Does the poll mix pitchers and hitters on the same ballot?
Yes — and the composition shifts week to week. The April 22, 2025 ballot included both pitchers (Abigail Corris throwing a no-hitter with 9 Ks) and pure hitters (Chloe Enger 3-for-4 with a home run, Delaney Poach going 4-for-5 with 8 RBIs, Camryn Fisher with 2 HRs). The May 13, 2025 ballot was almost entirely pitching performances — six of eight nominees led with strikeout totals. The ballot is position- agnostic; the editors nominate the week's best stat lines, not a fixed pitcher/hitter split.
Which schools appeared on multiple confirmed ballots?
Three players showed up on both the April 22 and May 13, 2025 ballots: Camryn Fisher (Ellington), Abigail Corris (Foran), and Sydney Miller (Brookfield). Appearing on back-to-back nominee lists is not common in a ten-player field, so those three weeks reflect genuine season-long standout performance, not coincidence.
Who was nominated on the April 22, 2025 ballot?

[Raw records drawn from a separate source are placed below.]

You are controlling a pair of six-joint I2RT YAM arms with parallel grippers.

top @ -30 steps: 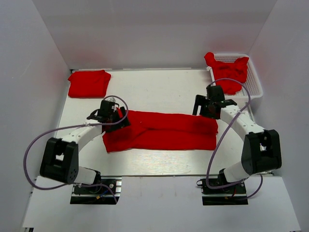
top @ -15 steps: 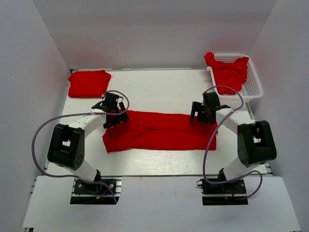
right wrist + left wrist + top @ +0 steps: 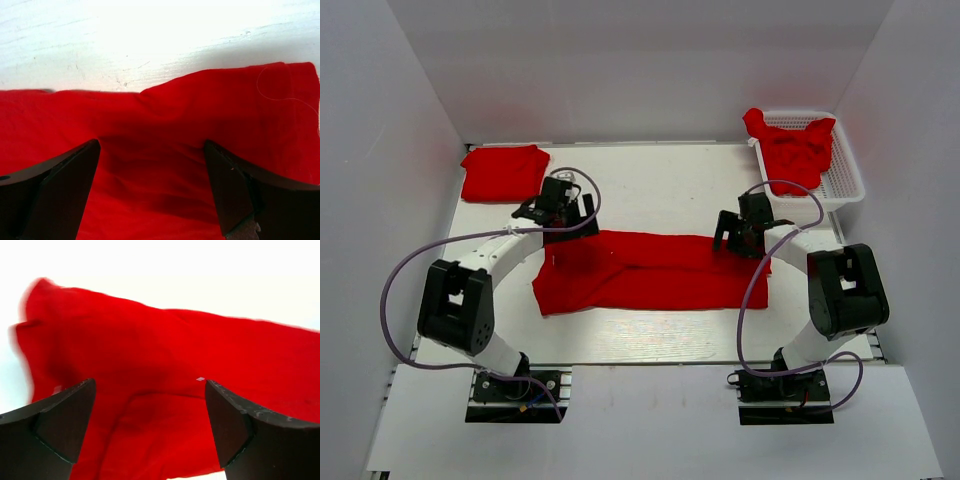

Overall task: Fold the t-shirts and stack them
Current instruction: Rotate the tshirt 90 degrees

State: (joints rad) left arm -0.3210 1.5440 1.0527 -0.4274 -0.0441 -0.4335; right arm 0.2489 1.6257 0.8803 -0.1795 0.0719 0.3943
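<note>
A red t-shirt (image 3: 655, 272) lies folded into a long band across the middle of the table. My left gripper (image 3: 560, 214) hovers open over its far left corner, and the left wrist view shows red cloth (image 3: 165, 390) under the spread fingers. Above the band's far right edge my right gripper (image 3: 745, 232) is open too, with the t-shirt (image 3: 165, 160) below its fingers. A folded red t-shirt (image 3: 504, 171) rests at the far left of the table. More crumpled red t-shirts (image 3: 792, 147) fill the basket.
A white mesh basket (image 3: 846, 176) sits at the far right corner. White walls close in the table on three sides. Purple cables loop from both arms.
Both grippers have moved away from me, from over the band to its far edge. The left arm swung furthest, up toward the far left corner. Both stayed open.
</note>
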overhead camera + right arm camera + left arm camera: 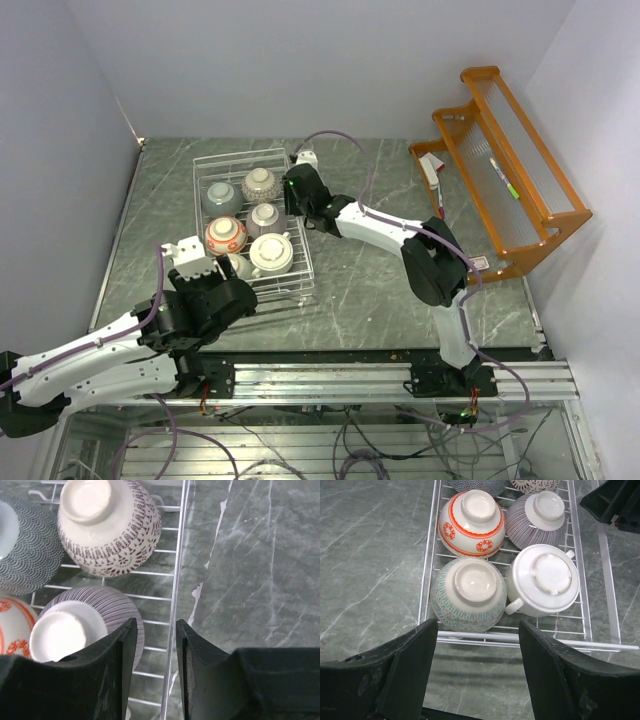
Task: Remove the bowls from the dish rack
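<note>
Where the left arm reaches in from the near left corner of the worktop [380, 290], the left fingers [405, 665] stand wide apart with nothing between them, just short of the near rim of the dish rack [196, 215].

The rack lies lengthwise on the worktop, left of centre, and holds six bowls, all turned foot up in two columns. In the left column the teal-speckled bowl [470, 595] is nearest, against the near rim. The red-patterned bowl [470, 525] comes behind it and the blue-grey bowl [25, 555] is farthest. In the right column the cream bowl [545, 580], with a small handle on each side, is nearest, beside the teal-speckled one. The striped bowl [540, 520] is in the middle and the brown-patterned bowl [110, 527] is at the far end.

The right arm stretches across from the near right to the rack's right side. The right fingers [115, 670] are a narrow gap apart and grip nothing. In the right wrist view the rack's right rim wire runs through that gap, with one finger above the striped bowl and the other above bare worktop. Whether either finger touches the wire or the bowl cannot be told.

Far to the right an orange shelf [510, 180] stands by the wall, well apart from the rack.
</note>
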`<state>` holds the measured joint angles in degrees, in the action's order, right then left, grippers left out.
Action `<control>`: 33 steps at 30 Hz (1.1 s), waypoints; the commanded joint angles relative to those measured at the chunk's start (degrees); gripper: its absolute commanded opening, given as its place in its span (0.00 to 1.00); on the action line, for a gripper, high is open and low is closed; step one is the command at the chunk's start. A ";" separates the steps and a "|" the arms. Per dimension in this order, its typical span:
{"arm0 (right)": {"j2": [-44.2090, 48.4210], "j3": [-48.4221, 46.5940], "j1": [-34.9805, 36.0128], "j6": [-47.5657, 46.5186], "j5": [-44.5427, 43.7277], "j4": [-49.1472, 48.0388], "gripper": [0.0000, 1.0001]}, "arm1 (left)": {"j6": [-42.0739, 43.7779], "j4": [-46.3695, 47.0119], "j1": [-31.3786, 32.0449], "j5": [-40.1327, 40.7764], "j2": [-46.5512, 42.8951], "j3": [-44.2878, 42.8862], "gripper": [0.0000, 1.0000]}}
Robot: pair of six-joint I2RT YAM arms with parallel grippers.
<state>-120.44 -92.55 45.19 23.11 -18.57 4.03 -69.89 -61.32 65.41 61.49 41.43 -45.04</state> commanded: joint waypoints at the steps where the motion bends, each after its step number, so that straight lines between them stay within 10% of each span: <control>1: -3.16 -4.11 -1.03 -2.21 -1.11 0.45 0.36 | -0.96 0.73 0.25 2.40 -0.69 0.86 0.76; 11: -6.49 -6.82 -3.09 -0.60 -3.84 2.30 0.00 | -0.64 1.20 0.25 2.63 0.48 1.33 0.76; 33: 0.31 0.40 -8.73 14.01 -10.01 5.54 0.00 | 0.99 2.53 0.25 2.31 0.14 1.62 0.76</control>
<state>-122.80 -93.80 40.82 32.99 -22.72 5.93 -69.19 -60.66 65.41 61.49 42.00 -44.05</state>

Ten players: Ashley McCain (Weston, 3-for-5 double, 4 RBIs), Chloe Enger (Wilcox RVT, 3-for-4 with a home run and 8 RBIs), Abigail Corris (Foran, 5-inning no-hitter, 9 Ks, 400th career strikeout), Sophia Richetelli (Amity Regional, 2-for-4 triple, 3 RBIs), Delaney Poach (East Catholic, 4-for-5, HR, 2 doubles, 8 RBIs), Alexis Walters (Berlin, 2-for-4, 4 RBIs as a freshman), Leah Chatfield (Naugatuck, 3-for-5, HR, 3 RBIs), Jade Rinaldi (Nonnewaug, 3-for-5, HR, 5 RBIs), Sydney Miller (Brookfield, 2-for-4, HR, 5 RBIs), and Camryn Fisher (Ellington, 2-for-4, 2 HRs, 6 RBIs). That ballot had players from ten different schools and towns.
Who was nominated on the May 13, 2025 ballot?
Eight players, the majority with pitching lines: Camryn Fisher (Ellington, 32 Ks in 11 innings, 1-0 extra-inning win over Granby Memorial), Alexis Nisyrios (Kingswood Oxford, 6 innings 2-hit, 11 Ks in 14-2 win over Miss Porter's), Sydney Miller (Brookfield, 7 innings 2-hit, 12 Ks in 12-2 win over Immaculate), Emma Giaccone (Haddam-Killingworth, perfect game, 7 innings, 12 Ks in 2-0 win), Gianna DeLorenzo (Nonnewaug, 2-for-4, HR, 4 RBIs), Sophie O'Connell (Danbury, 2 HRs, 4 RBIs over Greenwich), Abigail Corris (Foran, complete game 1-hitter, 17 Ks in 5-0 win over Guilford), and Julia Bacoullis (Masuk, HR, 3 RBIs, 8 Ks).
Can a private school or small-class CIAC program win against a larger public school?
Yes. The ballot draws from CIAC programs statewide without tiering them by enrollment or conference. Wilcox RVT (a vocational-technical school), Nonnewaug (a small rural school in Woodbury), and Kingswood Oxford (an independent school) all appeared on the same ballots as large public programs. Turnout, not enrollment, decides these races.
Does winning this poll connect to any statewide CIAC award or postseason recognition?
No. The High School on SI softball poll is a fan-vote feature run by a media outlet, not a CIAC-administered award. CIAC recognition — All-State, championship teams, season-end honors — is determined through its own processes. A player can win the SI fan vote and also earn CIAC recognition, but one does not feed the other.

Last reviewed June 2026. Contest dates, rules and vote caps change each season — always confirm the current rules on the official contest page before you vote.